26 febbraio 2015 18:12

In inglese si dice to wing it. Improvvisare. Sono nata e cresciuta negli Stati Uniti, vivo in Italia da diversi anni, e ancora mi meraviglio della capacità italiana di fare grandi cose all’ultimo momento. L’improvvisazione riesce bene agli italiani, ai miei compatrioti statunitensi molto meno. Siamo contrari per principio al winging it. Allo stesso tempo, ci piace un sacco vedere un’improvvisazione ben riuscita. Esempio: improvvisare in una lingua straniera.

Nonostante qualche clip imbarazzante su YouTube in cui Matteo Renzi naufraga nell’ostico mare dell’inglese, personalmente lo vedo come un naufragare dolce, non tragico. La mia impressione, minoritaria lo so, (e non voglio con questo dare alcun giudizio politico sul governo) è che il presidente del consiglio mastica un inglese povero, ma abbastanza efficace, in cui la stessa buona volontà è comunicativa, e stuzzica la partecipazione di chi ascolta.

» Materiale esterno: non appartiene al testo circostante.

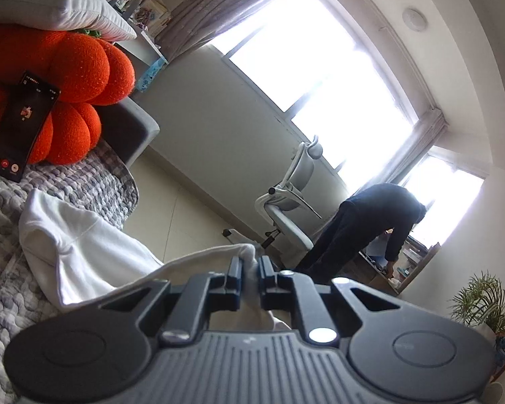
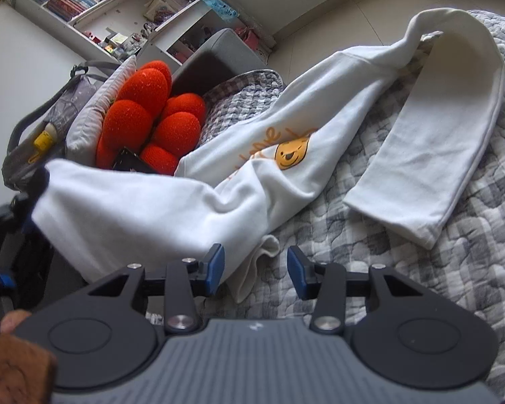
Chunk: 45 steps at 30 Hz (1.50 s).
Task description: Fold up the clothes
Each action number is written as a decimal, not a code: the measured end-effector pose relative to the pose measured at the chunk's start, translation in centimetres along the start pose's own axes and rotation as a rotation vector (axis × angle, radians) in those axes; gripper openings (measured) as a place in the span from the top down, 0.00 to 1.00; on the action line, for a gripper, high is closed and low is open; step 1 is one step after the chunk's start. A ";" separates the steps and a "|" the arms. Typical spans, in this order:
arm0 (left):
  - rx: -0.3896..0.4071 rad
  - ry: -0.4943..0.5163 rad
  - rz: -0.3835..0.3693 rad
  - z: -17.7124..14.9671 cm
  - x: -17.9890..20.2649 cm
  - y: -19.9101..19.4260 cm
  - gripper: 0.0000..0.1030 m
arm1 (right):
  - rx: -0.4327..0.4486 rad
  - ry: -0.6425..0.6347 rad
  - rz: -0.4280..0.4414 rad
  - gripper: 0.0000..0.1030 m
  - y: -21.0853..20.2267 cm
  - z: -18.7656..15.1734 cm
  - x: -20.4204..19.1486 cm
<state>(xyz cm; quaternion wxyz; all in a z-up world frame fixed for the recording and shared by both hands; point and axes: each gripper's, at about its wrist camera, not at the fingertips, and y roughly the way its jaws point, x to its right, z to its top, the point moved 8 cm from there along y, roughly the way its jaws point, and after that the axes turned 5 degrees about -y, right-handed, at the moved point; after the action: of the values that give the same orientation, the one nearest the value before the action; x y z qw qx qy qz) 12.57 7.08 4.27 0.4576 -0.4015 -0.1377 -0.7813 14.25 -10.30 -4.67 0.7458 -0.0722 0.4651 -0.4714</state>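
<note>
Nearest the left wrist camera, the left tool (image 1: 250,266) has its two dark fingers pinched together on a fold of the white sweatshirt (image 1: 84,252), the cloth bunched in the narrow slit between them and trailing back to the bed. Seen from the right wrist camera, the right tool (image 2: 256,269) stands with its blue-padded fingers (image 2: 215,269) parted; a cream edge of the sweatshirt (image 2: 286,168) lies below the gap, and neither pad presses on it. No earlier picture is given, so only this stance can be told. The sweatshirt sprawls across the grey-and-white quilt (image 2: 421,286) on the bed, its yellow bear print (image 2: 291,155) facing up and one long sleeve (image 2: 447,134) looping away and back down onto the quilt. Beside it sits an orange plush cushion (image 2: 151,124) with a dark phone (image 1: 20,128) leaning against it. Across the room, a person in dark clothes (image 1: 370,225) bends beside a grey office chair (image 1: 293,202) under bright windows.
</note>
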 end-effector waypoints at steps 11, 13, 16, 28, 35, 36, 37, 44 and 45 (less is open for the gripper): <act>0.109 -0.076 0.143 3.4 -5.0 -2.4 0.91 | -0.048 -0.200 -0.136 0.55 4.6 -2.8 -2.5; 0.121 -0.070 0.207 3.9 -6.3 -3.0 0.91 | -0.039 -0.215 -0.166 0.55 5.6 -2.7 -2.3; 0.126 -0.076 0.277 4.5 -8.2 -3.6 0.91 | -0.011 -0.210 -0.140 0.58 6.8 -2.3 -2.5; 0.147 -0.086 0.390 5.0 -10.5 -5.6 0.91 | 0.046 -0.207 -0.150 0.96 3.9 -0.8 -2.1; 0.138 -0.121 0.333 4.6 -9.6 -5.5 0.91 | -0.030 -0.209 -0.129 0.83 2.6 -2.0 -1.5; 0.140 -0.115 0.334 4.5 -9.5 -5.4 0.91 | -0.028 -0.228 -0.120 0.82 2.4 -2.1 -2.0; 0.142 -0.111 0.335 4.5 -9.4 -5.4 0.91 | -0.025 -0.247 -0.110 0.78 2.3 -2.2 -2.5; 0.145 -0.123 0.347 4.3 -9.7 -5.4 0.91 | -0.040 -0.427 -0.074 0.49 3.4 -5.0 -6.5; 0.146 -0.127 0.348 4.3 -9.8 -5.4 0.91 | -0.046 -0.465 -0.081 0.49 3.9 -5.7 -7.1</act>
<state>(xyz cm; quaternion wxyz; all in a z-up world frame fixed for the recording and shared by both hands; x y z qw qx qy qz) 12.86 18.44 0.47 0.6041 -0.4335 -0.1508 -0.6515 11.56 -0.82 -5.56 0.8116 -0.2143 0.2883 -0.4608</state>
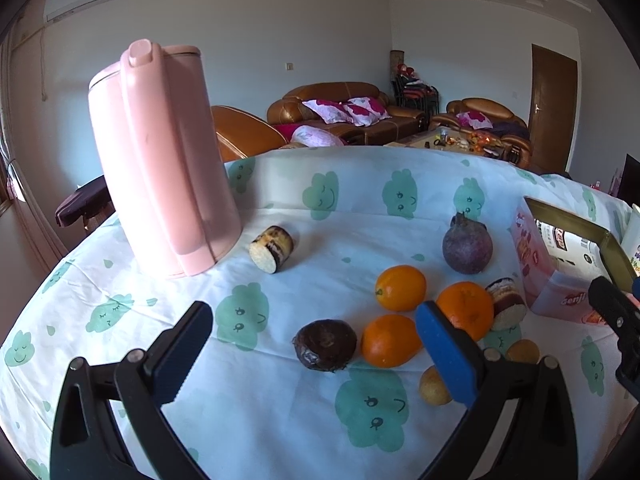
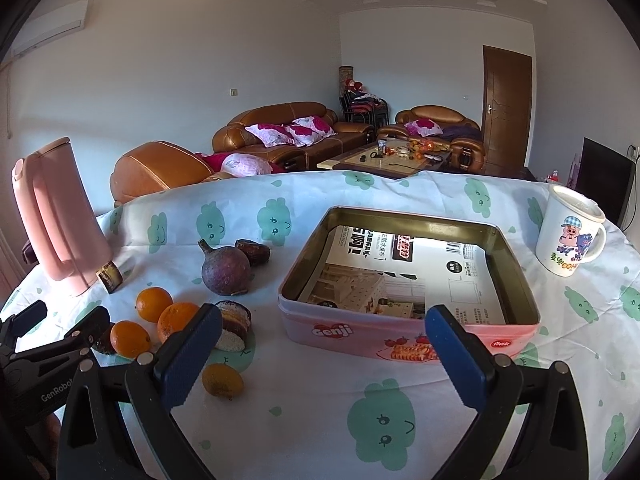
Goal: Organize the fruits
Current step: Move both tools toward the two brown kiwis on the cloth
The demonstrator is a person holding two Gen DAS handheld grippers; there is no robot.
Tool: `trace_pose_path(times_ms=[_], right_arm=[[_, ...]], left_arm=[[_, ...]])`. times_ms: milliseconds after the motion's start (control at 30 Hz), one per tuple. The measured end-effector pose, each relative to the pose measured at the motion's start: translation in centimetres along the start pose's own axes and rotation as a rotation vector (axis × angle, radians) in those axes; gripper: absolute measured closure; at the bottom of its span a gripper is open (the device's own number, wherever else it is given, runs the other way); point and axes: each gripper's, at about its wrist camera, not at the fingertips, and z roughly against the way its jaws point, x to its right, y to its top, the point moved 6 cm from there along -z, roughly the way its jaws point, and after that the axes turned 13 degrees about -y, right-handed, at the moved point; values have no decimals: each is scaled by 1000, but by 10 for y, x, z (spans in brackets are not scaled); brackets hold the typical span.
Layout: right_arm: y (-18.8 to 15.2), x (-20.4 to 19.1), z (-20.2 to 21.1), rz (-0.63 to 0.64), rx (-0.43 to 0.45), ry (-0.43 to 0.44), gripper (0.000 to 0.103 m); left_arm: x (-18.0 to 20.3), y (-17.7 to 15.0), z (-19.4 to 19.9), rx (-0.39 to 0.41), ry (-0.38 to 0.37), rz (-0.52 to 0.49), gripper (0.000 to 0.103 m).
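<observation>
Left gripper (image 1: 314, 330): hovering with jaws spread wide, gripping nothing, above a dark shrivelled fruit (image 1: 325, 345). Right gripper (image 2: 322, 330): likewise gaping and empty, hanging before the pink tin (image 2: 404, 338), which is holding only a printed sheet. Three oranges (image 1: 401, 288) are clustering between the grippers beside a purple pomegranate (image 1: 467, 245). Two small yellow fruits (image 1: 433, 386) are lying partly hidden behind the left gripper's blue pad. Cut striped pieces (image 1: 272, 249) are sitting near the pink jug (image 1: 160, 160); what they are is hard to tell. A cartoon mug (image 2: 570, 236) is standing apart.

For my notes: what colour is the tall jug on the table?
Pale pink jug, best seen from the left wrist view.
</observation>
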Motion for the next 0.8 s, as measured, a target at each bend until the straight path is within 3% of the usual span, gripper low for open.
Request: trace_pose_path(times_ms=[233,800], right_arm=[[-8,0,6,13,-22,87,2],[-22,1,7,53,-59,143,3]], left_arm=[[-1,-1,2,5,-8,9,0],[-2,-6,6,-27,-22,15,0]])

Ricordate Roberto Benigni in Daunbailò? Ecco. Questo inglese “maccheronico-simpatico” (altri lo hanno definito “goliardico” o “ruffiano”) è una dote tutta italiana, ma non tutti gli italiani la possiedono. In un’intervista per la tv statunitense, ho sentito l’ex premier Enrico Letta parlare un inglese davvero eccellente, eppure suonava burocratico, un po’ noioso. Idem Mario Monti. Stendiamo un velo sul grande comunicatore Berlusconi: lui sì che è una parodia di Totò.

L’improvvisazione e la buona volontà possono bastare per un breve discorso a braccio, ma nella scrittura l’improvvisazione linguistica può avere effetti devastanti. È qui che la padronanza della lingua conta, e sottovalutarla produce un risultato che possiamo chiamare maccheronico-ridicolo. E questo perché troppo spesso in Italia si cerca di risparmiare sulla traduzione, pagando il lavoro al ribasso, o assumendo la fidanzata del fratello che una volta ha studiato due mesi in Inghilterra.

Forse avrete sentito dire che l’Expo 2015 è molto carente sul piano della comunicazione nelle lingue straniere. Pare infatti che abbiano tenuto una conferenza un paio di settimane fa senza provvedere alla traduzione simultanea e senza offrire alcun documento tradotto. I partecipanti dei vari paesi anglofoni hanno protestato. E questo è grave. Ancor peggio sarebbe un intero sito web visto da milioni di persone scritto in maccheronico-ridicolo. Quello dell’Expo è stato accusato di essere addirittura tradotto automaticamente, un prodotto di Google Translate. Poi è venuto fuori che chi criticava il sito aveva sbagliato indirizzo ed era capitato in un sito non ufficiale.

Sono andata a vedere il sito ufficiale, e devo dire che le pagine in inglese non sono terribili, anzi. Comunicano le grande linee del progetto Expo e informano su eventi e iniziative. Come sempre i problemi vengono fuori non dalle singole parole, ma da concetti e modi di pensare non condivisi tra lingue e culture. Che cos’è “Feeding knowledge and best practices”, scritto in inglese non solo sulle pagine inglesi, ma anche su quelle italiane e francesi? Io che sono madrelingua dovrei saperlo, ma mentre “best practices” mi dice qualcosa (è un termine legale-commerciale-burocratico e sta per “prassi accettata”), “feeding knowledge” è un mistero.

Vado a indagare cliccando su quel progetto. Siamo al cuore scientifico e culturale di questa esposizione: i rapporti tra il nutrimento, la sicurezza del cibo, le abitudini alimentari, l’agricoltura sostenibile, la salute umana e quella del pianeta. In questo campo, a mio avviso, l’Italia ha contributi importanti da offrire, studi scientifici e conoscenze internazionali da comunicare. Ma quelle respingenti parole, “feeding knowledge”, sono un dolente esempio di maccheronico di stato: un compromesso che non piace a nessuno e non dice nulla. È l’inglese per decreto, quello che si usa quando non si riesce ad accontentare tutti o a trovare di meglio.

Allora, forza Expo! Siete sulla buona strada. Ma “feeding knowledge” no, per carità. Allertate i traduttori e cercate qualcosa di più preciso, intelligente e invitante.